00:26On the 13th of June, 2023, Valdokalikain killed three people and injured three others in Nottingham.
00:40The lives he took were those of students Barnaby Webber, Grace O'Malley Kumar and caretaker Ian Coates.
00:49Months before the attacks, Valdokalikain, who was diagnosed with paranoid schizophrenia,
00:55was discharged from mental health services run by Nottinghamshire Healthcare Foundation Trust.

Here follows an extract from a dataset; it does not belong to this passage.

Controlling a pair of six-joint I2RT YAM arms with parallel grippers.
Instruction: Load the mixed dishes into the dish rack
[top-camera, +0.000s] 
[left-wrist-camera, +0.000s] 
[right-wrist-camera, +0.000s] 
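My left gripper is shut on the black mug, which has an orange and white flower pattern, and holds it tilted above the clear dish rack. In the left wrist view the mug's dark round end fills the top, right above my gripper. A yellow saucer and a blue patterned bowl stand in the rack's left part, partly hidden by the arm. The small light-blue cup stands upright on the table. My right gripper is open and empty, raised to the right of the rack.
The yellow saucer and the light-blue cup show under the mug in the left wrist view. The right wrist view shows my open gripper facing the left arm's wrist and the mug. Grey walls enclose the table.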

01:02However, the serious decline of his mental health started in May 2020, when his mother,
01:08Celeste Callicain, received a call to tell her her son had been suffering from a psychotic episode
01:14and had forced his way into a neighbour's flat. That incident was the start of years of anxiety for
01:20Miss Callicain, waiting for the phone to ring again, for the next crisis to happen.
01:26Then, the worst did happen.
01:30I therefore make an order under all six counts of the indictment
01:34that you will be readmitted to and detained at Ashworth High Security Hospital.
01:38There is so much more to say and clearly serious questions regarding this case
01:42and events leading up to this monster being out in society.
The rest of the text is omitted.